A mudança cultural que se está a assistir a respeito da informação equivale a uma descentralização do poder de decisão. A tecnologia ajudou a acelerar esta mudança, como ajudou a acelerar o trânsito desde a sociedade agrícola à industrial ou desde a sociedade industrial à dos serviços. Mas a tecnologia é somente um meio.

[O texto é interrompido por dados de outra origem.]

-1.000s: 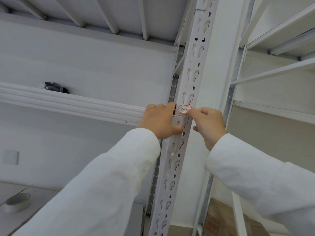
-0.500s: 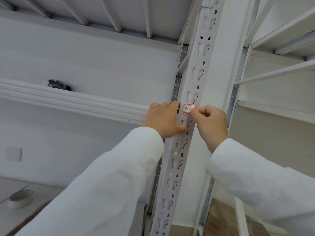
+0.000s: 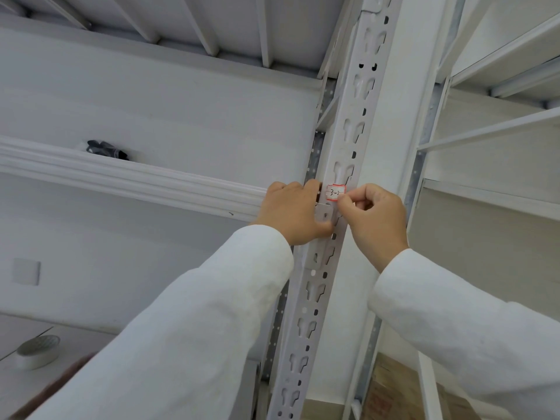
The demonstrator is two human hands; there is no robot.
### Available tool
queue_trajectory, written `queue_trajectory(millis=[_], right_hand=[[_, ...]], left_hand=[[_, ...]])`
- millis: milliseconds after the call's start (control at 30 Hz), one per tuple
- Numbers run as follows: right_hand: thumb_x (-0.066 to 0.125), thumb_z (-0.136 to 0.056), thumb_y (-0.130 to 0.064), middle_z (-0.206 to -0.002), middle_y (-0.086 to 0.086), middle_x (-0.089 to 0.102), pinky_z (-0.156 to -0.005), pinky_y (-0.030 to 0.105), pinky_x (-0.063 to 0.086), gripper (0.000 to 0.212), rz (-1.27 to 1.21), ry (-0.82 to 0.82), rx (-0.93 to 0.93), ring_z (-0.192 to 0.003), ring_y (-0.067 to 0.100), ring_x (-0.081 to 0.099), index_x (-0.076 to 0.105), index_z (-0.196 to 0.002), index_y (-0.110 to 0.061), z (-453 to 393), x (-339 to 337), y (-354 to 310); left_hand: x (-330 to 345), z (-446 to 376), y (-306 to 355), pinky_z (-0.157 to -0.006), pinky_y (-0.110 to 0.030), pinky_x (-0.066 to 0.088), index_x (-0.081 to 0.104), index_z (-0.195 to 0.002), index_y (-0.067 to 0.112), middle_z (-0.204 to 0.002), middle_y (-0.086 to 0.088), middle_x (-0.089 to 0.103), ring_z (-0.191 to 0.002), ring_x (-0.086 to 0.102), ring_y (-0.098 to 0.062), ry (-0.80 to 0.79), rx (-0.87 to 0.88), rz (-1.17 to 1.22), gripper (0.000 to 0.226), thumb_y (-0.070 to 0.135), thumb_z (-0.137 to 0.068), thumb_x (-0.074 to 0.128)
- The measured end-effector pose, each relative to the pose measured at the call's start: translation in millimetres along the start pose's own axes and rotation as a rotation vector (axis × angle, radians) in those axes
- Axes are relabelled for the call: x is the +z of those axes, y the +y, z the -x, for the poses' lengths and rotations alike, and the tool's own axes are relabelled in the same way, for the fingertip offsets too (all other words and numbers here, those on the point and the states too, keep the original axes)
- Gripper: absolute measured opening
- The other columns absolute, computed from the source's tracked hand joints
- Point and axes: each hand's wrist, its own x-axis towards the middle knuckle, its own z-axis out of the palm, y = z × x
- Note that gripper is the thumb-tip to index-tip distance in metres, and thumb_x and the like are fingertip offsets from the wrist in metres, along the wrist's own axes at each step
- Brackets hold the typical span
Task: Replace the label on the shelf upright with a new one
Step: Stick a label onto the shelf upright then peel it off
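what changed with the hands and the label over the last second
The right hand went from pressing the red-edged label with an extended finger to a curled pinch at the label's right edge. The left hand stayed wrapped round the shelf upright just left of the label, and the label stayed in place.

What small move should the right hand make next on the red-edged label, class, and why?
Probably peel it leftward. The right hand pinches the label at its right edge, the rest seems stuck to the shelf upright, and the left hand grips the post beside it.
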Motion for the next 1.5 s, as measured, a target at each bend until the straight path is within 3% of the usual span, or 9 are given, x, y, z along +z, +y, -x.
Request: queue_trajectory(millis=[133,533,800,933,1233,1500], right_hand=[[0.063,-0.078,-0.016,-0.053,-0.007,0.044,-0.049,0.016,0.032,0.018,0.050,0.000,-0.043,-0.050,0.007,0.038,0.057,-0.062,-0.018,1.4,-0.6,-0.5],[0.062,-0.080,-0.017,-0.061,-0.009,0.046,-0.055,0.025,0.035,0.015,0.285,-0.020,-0.324,-0.065,0.014,0.045,0.057,-0.066,-0.018,5.1,-4.5,4.6],[0.061,-0.081,-0.019,-0.062,-0.012,0.042,-0.053,0.019,0.030,0.015,0.368,-0.021,-0.411,-0.062,0.003,0.041,0.055,-0.068,-0.022,1.9,-6.7,6.2],[0.061,-0.080,-0.017,-0.066,-0.007,0.045,-0.052,0.019,0.031,0.013,0.409,-0.013,-0.450,-0.063,0.012,0.043,0.056,-0.068,-0.020,1.5,-7.0,7.1],[0.063,-0.082,-0.031,-0.070,-0.007,0.051,-0.058,0.028,0.038,0.011,0.425,0.020,-0.419,-0.071,0.015,0.048,0.067,-0.074,-0.024,-0.4,-16.1,9.8],[0.065,-0.078,-0.040,-0.075,-0.011,0.051,-0.060,0.022,0.037,0.010,0.284,0.047,-0.245,-0.072,0.010,0.050,0.064,-0.075,-0.030,-2.2,-8.3,6.2]], left_hand=[[1.0,-0.6,-0.9,-0.083,-0.030,0.027,0.048,-0.111,0.016,-0.096,-0.002,0.061,-0.092,0.056,-0.023,-0.001,0.000,-0.002,0.048,0.052,-0.079,0.055],[1.2,-1.0,-0.1,-0.091,-0.034,0.033,0.048,-0.111,0.016,-0.096,-0.002,0.062,-0.091,0.057,-0.023,-0.011,-0.003,-0.009,0.047,0.051,-0.079,0.055],[0.4,-0.8,0.0,-0.090,-0.033,0.033,0.047,-0.108,0.016,-0.093,-0.001,0.061,-0.087,0.055,-0.022,-0.007,-0.006,-0.010,0.044,0.050,-0.080,0.054],[0.8,-0.6,0.2,-0.088,-0.033,0.032,0.047,-0.105,0.016,-0.090,0.000,0.059,-0.083,0.052,-0.021,-0.003,-0.007,-0.003,0.042,0.049,-0.080,0.054],[-1.1,-0.2,0.5,-0.089,-0.033,0.032,0.048,-0.113,0.016,-0.096,-0.001,0.062,-0.090,0.057,-0.023,-0.012,0.004,0.006,0.046,0.048,-0.080,0.054],[-2.3,1.0,0.9,-0.083,-0.031,0.029,0.047,-0.106,0.017,-0.086,0.002,0.057,-0.080,0.050,-0.020,-0.019,0.006,0.013,0.040,0.046,-0.080,0.054]])
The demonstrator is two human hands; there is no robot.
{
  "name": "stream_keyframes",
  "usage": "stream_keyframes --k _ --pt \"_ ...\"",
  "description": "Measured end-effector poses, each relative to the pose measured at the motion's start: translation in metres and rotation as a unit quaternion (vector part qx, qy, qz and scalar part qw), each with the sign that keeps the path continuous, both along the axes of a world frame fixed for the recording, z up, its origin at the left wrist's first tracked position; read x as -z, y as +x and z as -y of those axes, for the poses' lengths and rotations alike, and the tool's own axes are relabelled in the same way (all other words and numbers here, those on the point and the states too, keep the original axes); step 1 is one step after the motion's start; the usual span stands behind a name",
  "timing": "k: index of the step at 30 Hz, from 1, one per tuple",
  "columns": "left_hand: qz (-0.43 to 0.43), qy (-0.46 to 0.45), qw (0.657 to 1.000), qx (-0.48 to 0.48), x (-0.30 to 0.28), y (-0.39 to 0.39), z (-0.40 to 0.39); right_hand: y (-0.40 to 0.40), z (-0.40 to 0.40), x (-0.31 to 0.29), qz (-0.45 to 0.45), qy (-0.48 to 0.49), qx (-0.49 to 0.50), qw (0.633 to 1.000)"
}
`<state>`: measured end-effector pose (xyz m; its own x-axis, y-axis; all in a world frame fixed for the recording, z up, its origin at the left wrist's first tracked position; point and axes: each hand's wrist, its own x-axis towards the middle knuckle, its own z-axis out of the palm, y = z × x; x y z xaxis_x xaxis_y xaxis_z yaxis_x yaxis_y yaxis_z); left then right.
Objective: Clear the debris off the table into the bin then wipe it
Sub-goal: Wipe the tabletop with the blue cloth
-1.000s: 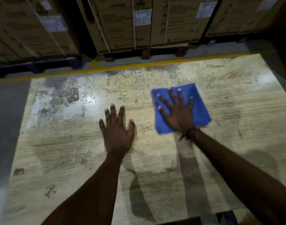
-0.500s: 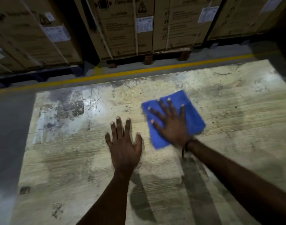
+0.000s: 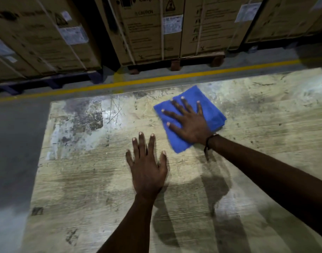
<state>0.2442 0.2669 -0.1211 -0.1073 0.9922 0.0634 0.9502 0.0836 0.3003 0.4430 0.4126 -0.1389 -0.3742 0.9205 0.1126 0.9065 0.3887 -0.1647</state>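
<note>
The table [image 3: 257, 161] is filling most of the frame, its pale, scratched top running from the lower edge up to a far edge just above the middle. A dark, blotchy stain [image 3: 87, 119] is showing in its upper left part. Beyond the far edge, a yellow floor line [image 3: 174, 77] is crossing the frame, and strapped cardboard boxes [image 3: 152, 30] are standing on pallets along the top. No bin is showing anywhere, and no loose debris is visible on the table, so the work is probably at the wiping stage.

The blue cloth [image 3: 213, 110], folded, is lying flat on the table right of centre, close to the far edge. The right hand [image 3: 191, 125] is pressing on it with fingers straight and spread apart. The left hand [image 3: 147, 170] is resting flat on the bare top just below centre, near the cloth but not touching it, its fingers straight and a little apart, holding nothing.

The main risk is the far edge: a forward stroke could be pushing the cloth over it and onto the floor. Because the palm is only pressing, not gripping, the cloth could also be bunching or sliding out from under the hand on the rough surface. The stain at the upper left could be getting missed if strokes are staying on the right.
</note>
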Motion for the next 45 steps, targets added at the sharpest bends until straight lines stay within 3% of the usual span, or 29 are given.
stream_keyframes --k 3,6,9,12,17,19,22,27,30,33,35,37,42,45 --pt "-0.007 -0.005 1.000 0.003 0.000 0.001 0.000 0.014 -0.043 -0.009 -0.037 -0.031 0.186 0.981" --pt "-0.016 -0.006 1.000 0.004 0.001 0.000 -0.001 -0.007 -0.051 -0.014 -0.082 -0.060 0.258 0.961" --pt "-0.014 0.001 1.000 0.004 0.003 -0.001 0.000 -0.038 -0.005 -0.006 -0.047 -0.018 0.135 0.990" --pt "-0.014 0.003 1.000 0.001 0.003 -0.001 0.000 -0.019 0.029 -0.001 0.001 0.003 0.001 1.000" --pt "0.002 -0.002 1.000 0.009 0.002 -0.001 0.001 0.054 -0.048 -0.019 -0.040 -0.063 0.234 0.969" --pt "0.003 -0.002 1.000 0.006 0.001 -0.001 0.000 0.053 -0.057 -0.019 -0.064 -0.071 0.274 0.957" --pt "0.006 -0.002 1.000 0.004 0.001 0.000 0.000 0.018 -0.028 -0.014 -0.055 -0.049 0.226 0.971" --pt "0.005 0.006 1.000 0.001 0.002 -0.001 -0.001 0.018 0.065 -0.007 0.004 0.007 0.004 1.000" --pt "0.007 -0.002 1.000 0.005 0.002 0.000 0.000 0.068 0.032 -0.009 0.028 0.007 0.101 0.995" --pt "0.008 -0.003 1.000 0.004 0.001 -0.001 0.000 0.090 -0.013 -0.020 -0.025 -0.053 0.236 0.970" --pt "0.008 -0.002 1.000 0.004 0.001 0.000 0.001 0.073 -0.017 -0.019 -0.045 -0.063 0.275 0.958" --pt "0.007 -0.003 1.000 0.004 0.002 0.000 0.000 0.043 0.005 -0.016 -0.034 -0.041 0.247 0.968" --pt "0.017 -0.005 1.000 0.002 0.002 -0.001 0.001 0.011 0.129 -0.013 0.011 -0.010 0.015 1.000" --pt "0.015 -0.012 1.000 0.006 0.000 -0.001 0.001 0.055 0.098 -0.013 0.046 0.002 0.071 0.996"
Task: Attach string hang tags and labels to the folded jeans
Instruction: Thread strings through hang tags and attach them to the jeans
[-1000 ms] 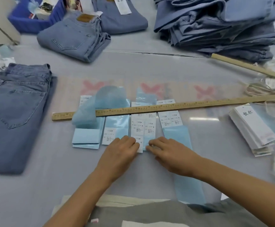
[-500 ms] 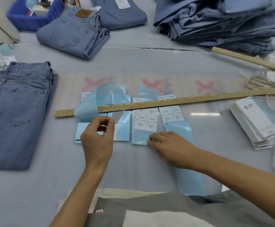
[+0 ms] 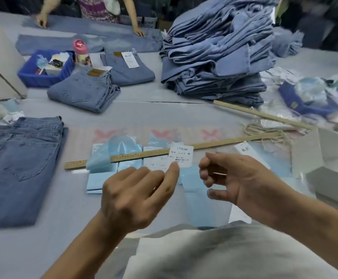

Estou convencido que Jornais e internet vão conviver por um longo tempo, apesar das inúmeras afirmações de que a difusão do jornalismo online acabará com os veículos impressos. Como assinala o cronista temos, de momento, entre outros, dois jornais com fins anunciados. o Jornal do Brasil, com os seus 119 anos encerrou no passado dia 31 de Agosto, mas mantém a sua versão digital. O New York Times também já tem os dias contados.
Mas mantenha-se calmo e descontraído que não lhe faltará jornais ou revistas para escrever as suas crónicas e/ou, simultaneamente, semear umas batatas na sua Terra Chã.
De jorge espinha a 27 de Setembro de 2010 às 14:15
caro Joel

Não creio que a imprensa escrita se possa inspirar na televisão, tal como disse a TV é mais fácil de ver. Por outro lado o Suporte onde a TV prospera , o cabo, é pago e a internet não ( ou pelo menos o dinheiro que movimenta não é beneficia os jornais).
A imprensa desempenha, ou desempenhava, um papel importantíssimo nas democracias, um papel de vigilante, não há substituto para o jornalismo de investigação. Ora o jornalismo de investigação é caro, e é moroso. A nossa actual cultura do gratuito não percebe isso, Não são opiniões que abalam regimes ou derrubam governos , opiniões toda a gente as tem, milhões de blogs na Internet não fazem muito em prol da qualidade democrática.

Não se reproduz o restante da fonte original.